HOW TO COMPLETE THIS TASK: What is needed here is an exact repetition of the records below, beginning at the line that has "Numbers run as" and stopping after the line that has "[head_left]".

DATA EXCERPTS:
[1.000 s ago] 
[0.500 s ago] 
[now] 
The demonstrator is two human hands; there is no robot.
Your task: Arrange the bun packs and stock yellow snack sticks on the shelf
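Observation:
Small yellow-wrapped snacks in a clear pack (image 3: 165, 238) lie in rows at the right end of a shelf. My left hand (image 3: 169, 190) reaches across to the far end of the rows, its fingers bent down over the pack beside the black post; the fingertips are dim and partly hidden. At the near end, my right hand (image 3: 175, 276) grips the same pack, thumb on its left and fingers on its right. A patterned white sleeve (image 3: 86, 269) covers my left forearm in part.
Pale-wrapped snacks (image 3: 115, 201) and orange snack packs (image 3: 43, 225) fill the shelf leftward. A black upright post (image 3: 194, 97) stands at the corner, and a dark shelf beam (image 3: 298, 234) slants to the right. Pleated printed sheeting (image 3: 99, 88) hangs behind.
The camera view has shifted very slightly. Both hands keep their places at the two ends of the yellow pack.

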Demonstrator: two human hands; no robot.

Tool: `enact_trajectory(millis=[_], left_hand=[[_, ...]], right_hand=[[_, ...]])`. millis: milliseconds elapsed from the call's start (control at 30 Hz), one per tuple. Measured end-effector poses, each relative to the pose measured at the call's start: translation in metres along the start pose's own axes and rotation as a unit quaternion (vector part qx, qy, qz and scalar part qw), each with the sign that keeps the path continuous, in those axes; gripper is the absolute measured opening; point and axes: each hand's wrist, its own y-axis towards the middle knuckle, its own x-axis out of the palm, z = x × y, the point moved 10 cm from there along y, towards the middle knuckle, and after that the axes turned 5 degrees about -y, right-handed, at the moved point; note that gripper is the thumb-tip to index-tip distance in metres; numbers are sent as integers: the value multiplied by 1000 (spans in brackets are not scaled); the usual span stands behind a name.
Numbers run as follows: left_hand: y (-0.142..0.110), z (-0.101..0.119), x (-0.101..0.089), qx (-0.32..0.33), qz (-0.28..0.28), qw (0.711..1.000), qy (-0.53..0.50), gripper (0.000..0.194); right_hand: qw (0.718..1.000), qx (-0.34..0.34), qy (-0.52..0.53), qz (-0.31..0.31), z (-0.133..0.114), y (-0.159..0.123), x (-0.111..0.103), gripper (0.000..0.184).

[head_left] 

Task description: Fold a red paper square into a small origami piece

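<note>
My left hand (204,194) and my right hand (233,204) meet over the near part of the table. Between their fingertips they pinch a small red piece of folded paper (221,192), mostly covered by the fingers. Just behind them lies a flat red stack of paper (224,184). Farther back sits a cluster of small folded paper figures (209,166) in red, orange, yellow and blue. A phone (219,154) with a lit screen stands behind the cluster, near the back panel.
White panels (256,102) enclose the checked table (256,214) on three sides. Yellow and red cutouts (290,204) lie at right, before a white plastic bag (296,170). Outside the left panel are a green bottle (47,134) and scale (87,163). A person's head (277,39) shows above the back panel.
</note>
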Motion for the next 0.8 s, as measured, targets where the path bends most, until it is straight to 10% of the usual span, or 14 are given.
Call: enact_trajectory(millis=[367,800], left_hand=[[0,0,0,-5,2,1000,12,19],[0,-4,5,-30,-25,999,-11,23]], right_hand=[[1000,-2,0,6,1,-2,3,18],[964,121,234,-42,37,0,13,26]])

RESPONSE AREA:
Numbers run as follows: left_hand: y (-0.142..0.110), z (-0.101..0.119), x (-0.101..0.089), qx (-0.32..0.33), qz (-0.28..0.28), qw (0.711..1.000), qy (-0.53..0.50), gripper (0.000..0.194); right_hand: qw (0.718..1.000), qx (-0.34..0.34), qy (-0.52..0.53), qz (-0.31..0.31), z (-0.133..0.114), y (-0.159..0.123), x (-0.111..0.103), gripper (0.000..0.184).

[head_left] 

No further answer will be given.